Sickle cell disease is really common where I work and I've seen lots of different presentations. Our management seems a little different, and more rational, than some of the guidelines I've found on the internet - it was an interesting literature search.

Patho-physiology
Once again, the Calgary guide explains this better than I ever could.

The Calgary Guide
Glu --> Val substitution of the sixth amino acid of the beta-globin chain
Get HbS instead

Heterozygous: 45% HbS, 52% HbA, 2% HbA2, 1% HbF
  Sickle trait - increased renal cancer but no "disease"
Homozygous: 90% HbS, 8% HbF, 2%HbA2

HbS is less soluble so might precipitate. This means they become sickle shaped. Can be precipitated by dehydration, hypoxemia or acidosis.

Clinical Signs
Have you looked at the Calgary guide? It is a very under-rated resource.
 

Crisis
A painful crisis is the most common presentation to the ED for sickle cell.  Vaso-occlusion causes many problems - priapism, splenic sequestration, dactylitis, splenic infarction, stroke, renal failure, necrosis of the femoral head, blockage of the lung vessels and painful crises. 

Painful crises are more common in the limbs and backs. The pain is normally throbbing, sharp or gnawing. 

- Splenic infarction means RBC not removed by the spleen leading to Howell-Jolly bodies on blood smear. 
- Aplastic crisis causes anaemia, pallor, tachycardia and a low reticulocyte count. 

- Extravascular haemolysis causes a normocytic anaemia. As the red blood cells breakdown, there can be jaundice, and increase in gallstone formation. There can be increased marrow production to compensate for haemolysis. 

Nocturnal Enuresis
Pulmonary Hypertension
Develops in 15-35% of children with SCD.

Acute Chest Syndrome
This is most common in children, especially at around age three. It presents with fever, chest pain, difficulty in breathing and shadows on CXR. 

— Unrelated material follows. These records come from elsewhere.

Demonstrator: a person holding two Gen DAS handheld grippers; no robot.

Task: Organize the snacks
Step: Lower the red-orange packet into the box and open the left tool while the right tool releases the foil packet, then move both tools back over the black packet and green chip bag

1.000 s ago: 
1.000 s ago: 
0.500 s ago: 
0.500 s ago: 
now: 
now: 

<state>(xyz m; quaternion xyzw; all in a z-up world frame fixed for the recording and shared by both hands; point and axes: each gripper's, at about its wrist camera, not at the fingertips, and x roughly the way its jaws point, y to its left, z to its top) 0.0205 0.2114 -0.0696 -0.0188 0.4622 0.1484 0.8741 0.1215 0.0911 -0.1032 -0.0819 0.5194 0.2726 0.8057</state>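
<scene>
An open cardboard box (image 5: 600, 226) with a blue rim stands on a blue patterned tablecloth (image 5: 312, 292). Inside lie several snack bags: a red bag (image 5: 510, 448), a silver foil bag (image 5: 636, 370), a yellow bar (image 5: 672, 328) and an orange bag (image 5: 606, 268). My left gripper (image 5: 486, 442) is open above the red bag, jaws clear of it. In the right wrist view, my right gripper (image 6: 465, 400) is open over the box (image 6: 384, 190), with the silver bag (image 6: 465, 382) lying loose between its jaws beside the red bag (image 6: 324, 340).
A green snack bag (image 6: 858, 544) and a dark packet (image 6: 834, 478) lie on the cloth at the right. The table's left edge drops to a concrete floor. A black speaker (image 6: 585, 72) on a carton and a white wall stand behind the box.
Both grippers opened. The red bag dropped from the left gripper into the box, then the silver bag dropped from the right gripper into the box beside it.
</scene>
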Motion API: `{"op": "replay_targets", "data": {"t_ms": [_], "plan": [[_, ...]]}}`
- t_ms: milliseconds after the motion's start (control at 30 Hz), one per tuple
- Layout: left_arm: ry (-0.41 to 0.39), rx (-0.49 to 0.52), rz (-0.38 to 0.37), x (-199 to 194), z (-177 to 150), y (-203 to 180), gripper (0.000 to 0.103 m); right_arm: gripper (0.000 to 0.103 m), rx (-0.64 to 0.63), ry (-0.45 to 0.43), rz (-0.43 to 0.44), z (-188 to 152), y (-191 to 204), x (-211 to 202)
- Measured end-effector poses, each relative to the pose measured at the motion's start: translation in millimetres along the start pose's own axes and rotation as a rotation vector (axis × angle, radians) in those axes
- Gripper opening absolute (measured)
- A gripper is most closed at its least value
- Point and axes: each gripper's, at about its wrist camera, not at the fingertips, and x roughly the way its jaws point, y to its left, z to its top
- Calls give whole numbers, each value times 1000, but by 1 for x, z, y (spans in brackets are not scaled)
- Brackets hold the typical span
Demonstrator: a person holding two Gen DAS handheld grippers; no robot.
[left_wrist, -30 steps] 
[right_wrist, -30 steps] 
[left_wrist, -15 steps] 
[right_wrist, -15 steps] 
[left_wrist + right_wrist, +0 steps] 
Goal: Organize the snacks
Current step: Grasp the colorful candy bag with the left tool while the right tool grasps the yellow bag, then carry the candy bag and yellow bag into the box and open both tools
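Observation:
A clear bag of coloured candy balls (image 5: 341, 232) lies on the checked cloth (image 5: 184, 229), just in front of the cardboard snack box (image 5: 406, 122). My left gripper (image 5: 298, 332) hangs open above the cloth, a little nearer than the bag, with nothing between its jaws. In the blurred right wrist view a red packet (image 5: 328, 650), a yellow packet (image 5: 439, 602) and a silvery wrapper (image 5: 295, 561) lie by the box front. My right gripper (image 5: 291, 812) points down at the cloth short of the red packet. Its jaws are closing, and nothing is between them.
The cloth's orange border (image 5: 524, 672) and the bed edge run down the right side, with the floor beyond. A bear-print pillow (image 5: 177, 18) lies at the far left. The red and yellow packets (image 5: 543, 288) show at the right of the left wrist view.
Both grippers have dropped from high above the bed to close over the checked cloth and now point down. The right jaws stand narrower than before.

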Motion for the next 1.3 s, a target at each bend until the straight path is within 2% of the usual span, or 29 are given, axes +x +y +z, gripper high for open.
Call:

Need to treat the pneumonia / infection and have urgent transfusion. Be careful as overhydration may lead to oedema and pulmonary vascular congestion. 

Splenic Sequestration
This is a major cause of mortality, especially in those less than five years old. Major causes a rapid drop of Hb, pallor, LUQ pain, splenomegaly. Minor is more gradual onset. 

Neurological Disease
Strokes are common - up to 25% of patients. They need urgent imaging, and urgent exchange transfusion.

Dactylitis
This is often the presenting feature in children, and normally resolves in a few days. 

Hyphema
If there is any eye trauma, look carefully for a hyphema - it may not be obvious. Refer anyone who has protrusion of the eye, changes in visual acuity or loss of vision. 
Patients with sickle are risk of hyphema triggering acute narrow angle closure glaucoma. 


Investigations
Two group and saves if transfusion likely - patients with sickle cell likely to have abnormal antigens. 
D-dimers are unhelpful as levels are usually elevated. 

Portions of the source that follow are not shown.